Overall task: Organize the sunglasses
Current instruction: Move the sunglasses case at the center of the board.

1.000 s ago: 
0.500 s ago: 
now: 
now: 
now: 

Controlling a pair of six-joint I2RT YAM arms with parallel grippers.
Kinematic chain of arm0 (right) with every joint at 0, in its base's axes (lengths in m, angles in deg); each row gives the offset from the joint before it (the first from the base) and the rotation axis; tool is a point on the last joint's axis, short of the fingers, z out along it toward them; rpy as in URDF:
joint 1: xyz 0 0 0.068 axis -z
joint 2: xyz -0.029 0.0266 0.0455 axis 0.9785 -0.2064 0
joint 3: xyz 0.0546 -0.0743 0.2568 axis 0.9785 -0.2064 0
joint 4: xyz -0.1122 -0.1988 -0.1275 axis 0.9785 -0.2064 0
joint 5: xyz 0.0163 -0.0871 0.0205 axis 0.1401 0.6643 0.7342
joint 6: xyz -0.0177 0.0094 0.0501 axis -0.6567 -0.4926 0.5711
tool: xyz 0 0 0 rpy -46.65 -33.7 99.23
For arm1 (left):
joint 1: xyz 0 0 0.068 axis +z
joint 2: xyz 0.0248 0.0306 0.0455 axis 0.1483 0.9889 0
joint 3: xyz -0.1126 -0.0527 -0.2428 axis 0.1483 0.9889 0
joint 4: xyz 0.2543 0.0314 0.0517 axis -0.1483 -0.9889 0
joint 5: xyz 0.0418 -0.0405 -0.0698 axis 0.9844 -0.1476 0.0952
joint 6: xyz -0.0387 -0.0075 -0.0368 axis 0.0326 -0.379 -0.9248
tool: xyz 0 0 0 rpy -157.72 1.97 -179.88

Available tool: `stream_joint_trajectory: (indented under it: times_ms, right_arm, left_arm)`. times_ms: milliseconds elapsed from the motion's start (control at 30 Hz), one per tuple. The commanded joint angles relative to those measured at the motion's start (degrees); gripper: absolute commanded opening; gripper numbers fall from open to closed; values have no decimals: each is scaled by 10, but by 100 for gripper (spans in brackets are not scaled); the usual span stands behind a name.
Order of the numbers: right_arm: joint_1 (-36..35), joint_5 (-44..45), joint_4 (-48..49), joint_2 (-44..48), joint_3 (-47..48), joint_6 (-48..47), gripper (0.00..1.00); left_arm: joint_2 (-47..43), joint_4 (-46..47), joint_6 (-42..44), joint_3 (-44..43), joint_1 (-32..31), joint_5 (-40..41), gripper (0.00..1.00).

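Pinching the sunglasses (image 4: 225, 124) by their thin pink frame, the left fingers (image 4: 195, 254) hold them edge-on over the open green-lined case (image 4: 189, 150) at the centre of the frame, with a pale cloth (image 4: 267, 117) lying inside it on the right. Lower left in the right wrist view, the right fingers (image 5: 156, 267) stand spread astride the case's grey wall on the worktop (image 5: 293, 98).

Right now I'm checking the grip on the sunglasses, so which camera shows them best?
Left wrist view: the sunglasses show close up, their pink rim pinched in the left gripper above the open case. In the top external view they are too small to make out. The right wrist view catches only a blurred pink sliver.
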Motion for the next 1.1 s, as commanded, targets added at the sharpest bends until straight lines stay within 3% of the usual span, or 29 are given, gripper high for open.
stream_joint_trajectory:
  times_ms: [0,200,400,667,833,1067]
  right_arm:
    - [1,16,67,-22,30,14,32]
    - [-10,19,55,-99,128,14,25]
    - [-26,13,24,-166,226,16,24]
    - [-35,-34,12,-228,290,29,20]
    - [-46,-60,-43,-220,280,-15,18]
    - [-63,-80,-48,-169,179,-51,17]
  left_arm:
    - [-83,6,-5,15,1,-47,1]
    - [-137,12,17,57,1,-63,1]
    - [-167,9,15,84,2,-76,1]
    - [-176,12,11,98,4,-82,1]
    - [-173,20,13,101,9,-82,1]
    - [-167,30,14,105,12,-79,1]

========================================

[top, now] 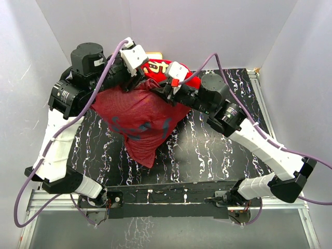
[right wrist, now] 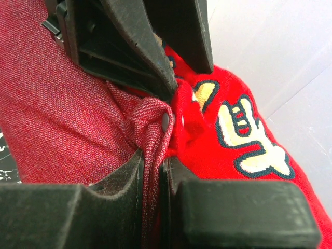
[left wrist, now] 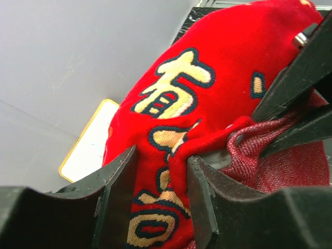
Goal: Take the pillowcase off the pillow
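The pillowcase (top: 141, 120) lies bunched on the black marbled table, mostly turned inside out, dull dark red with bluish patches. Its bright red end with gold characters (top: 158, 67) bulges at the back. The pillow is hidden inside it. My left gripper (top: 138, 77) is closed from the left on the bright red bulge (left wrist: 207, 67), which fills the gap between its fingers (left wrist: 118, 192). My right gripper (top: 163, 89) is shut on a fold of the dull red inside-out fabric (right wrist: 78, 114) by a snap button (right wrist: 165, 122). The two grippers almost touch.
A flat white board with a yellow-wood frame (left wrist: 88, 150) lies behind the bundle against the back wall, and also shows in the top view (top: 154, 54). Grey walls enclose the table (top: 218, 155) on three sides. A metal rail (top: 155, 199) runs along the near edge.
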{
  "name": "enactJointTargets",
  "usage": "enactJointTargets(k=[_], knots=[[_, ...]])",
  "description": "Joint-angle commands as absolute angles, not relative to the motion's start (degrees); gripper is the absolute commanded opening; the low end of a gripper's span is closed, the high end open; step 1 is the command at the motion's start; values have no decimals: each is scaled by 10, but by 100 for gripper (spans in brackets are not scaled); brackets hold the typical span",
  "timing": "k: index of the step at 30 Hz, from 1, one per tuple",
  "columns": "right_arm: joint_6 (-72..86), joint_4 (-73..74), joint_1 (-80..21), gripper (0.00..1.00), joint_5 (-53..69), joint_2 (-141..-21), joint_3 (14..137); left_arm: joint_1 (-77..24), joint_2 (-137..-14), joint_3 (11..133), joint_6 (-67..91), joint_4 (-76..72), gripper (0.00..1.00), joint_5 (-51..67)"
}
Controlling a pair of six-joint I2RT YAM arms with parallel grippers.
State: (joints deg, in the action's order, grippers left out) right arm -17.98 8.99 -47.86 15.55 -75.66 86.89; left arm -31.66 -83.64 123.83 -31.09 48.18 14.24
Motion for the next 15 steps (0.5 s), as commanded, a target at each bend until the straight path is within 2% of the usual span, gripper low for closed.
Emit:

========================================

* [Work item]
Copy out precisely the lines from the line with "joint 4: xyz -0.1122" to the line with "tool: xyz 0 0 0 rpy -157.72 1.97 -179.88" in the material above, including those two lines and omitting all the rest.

* [Answer for this exercise]
joint 4: xyz -0.1122 -0.1988 -0.1275 axis 0.9785 -0.2064 0
joint 5: xyz 0.0163 -0.0871 0.0205 axis 0.1401 0.6643 0.7342
joint 6: xyz -0.0177 0.0094 0.0501 axis -0.6567 -0.4926 0.5711
tool: xyz 0 0 0 rpy -46.65 -33.7 99.23
For arm1 (left):
joint 1: xyz 0 0 0.068 axis +z
joint 2: xyz 0.0248 0.0306 0.0455 axis 0.1483 0.9889 0
joint 3: xyz -0.1126 -0.0527 -0.2428 axis 0.1483 0.9889 0
joint 4: xyz 0.2543 0.0314 0.0517 axis -0.1483 -0.9889 0
joint 5: xyz 0.0418 -0.0405 -0.0698 axis 0.9844 -0.1476 0.0952
joint 6: xyz -0.0387 -0.0075 -0.0368 axis 0.0326 -0.379 -0.9248
tool: xyz 0 0 0 rpy -157.72 1.97 -179.88

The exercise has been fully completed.